Mais rappelons-nous, notre extrême difficulté à obéir nous-mêmes à la Volonté de Dieu. Nous sommes impatients. Or l’homme doit attendre, apprendre à demander, à tendre les mains comme un enfant, sans oublier de dire, s’il te plaît, merci. Il nous est impossible de nous donner à nous-mêmes la vie divine : nous ne pouvons que la recevoir avec un cœur de pauvre, car nous sommes des créatures.
Pour nous guérir de notre orgueilleuse impatience, Dieu envoie son Fils sur terre, partager notre condition. Il s’abandonne entre ses mains. Pour être sauvés, nous devons faire nôtre ce « oui » de Jésus à la volonté du Père. Comme le dit saint Ambroise, « il a reçu l’obéissance pour nous en faire une transfusion ».

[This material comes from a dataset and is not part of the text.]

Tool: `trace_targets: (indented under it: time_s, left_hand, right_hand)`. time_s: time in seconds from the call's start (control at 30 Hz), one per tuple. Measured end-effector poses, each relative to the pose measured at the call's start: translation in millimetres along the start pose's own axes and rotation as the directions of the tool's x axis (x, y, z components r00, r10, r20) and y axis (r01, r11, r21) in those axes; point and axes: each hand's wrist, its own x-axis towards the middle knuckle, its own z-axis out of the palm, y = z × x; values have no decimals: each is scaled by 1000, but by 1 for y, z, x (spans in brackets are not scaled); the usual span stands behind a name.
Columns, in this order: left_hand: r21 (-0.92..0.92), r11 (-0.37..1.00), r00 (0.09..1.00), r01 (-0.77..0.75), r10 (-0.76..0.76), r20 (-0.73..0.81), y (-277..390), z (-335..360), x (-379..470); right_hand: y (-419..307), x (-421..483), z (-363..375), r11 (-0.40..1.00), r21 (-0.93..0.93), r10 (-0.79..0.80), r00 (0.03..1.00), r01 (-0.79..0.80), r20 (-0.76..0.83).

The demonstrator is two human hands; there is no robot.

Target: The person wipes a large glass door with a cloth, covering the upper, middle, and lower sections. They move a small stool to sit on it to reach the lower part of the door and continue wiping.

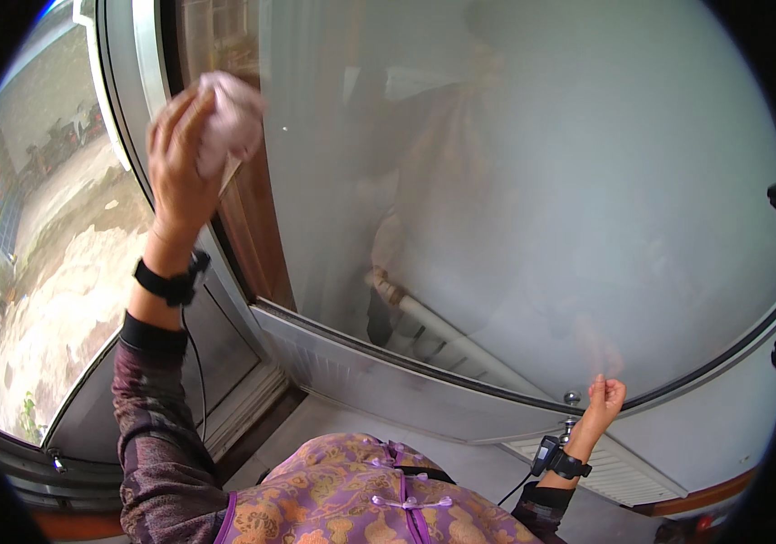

Aussi lorsque nous répétons, sur cette route de Chartres, « Notre Père qui êtes aux cieux…, que votre volonté soit faite », nous ne le faisons pas seulement en imitant Jésus et selon son commandement, mais en participant à son Cœur de Fils, sous l’influence de l’Esprit qu’Il répand dans nos cœurs rebelles.
Chers pèlerins,
Marie a toujours « conservé fidèlement toutes ces choses en son cœur ». Elle a écouté la Parole de Dieu, elle l’a gardée et l’a mise en pratique. Marie est la première à avoir obéi au Christ, son Fils. Pourquoi ne pas marcher à sa suite, dès maintenant, sur cette route ? Poursuivons notre route avec Marie, en récitant avec elle notre chapelet.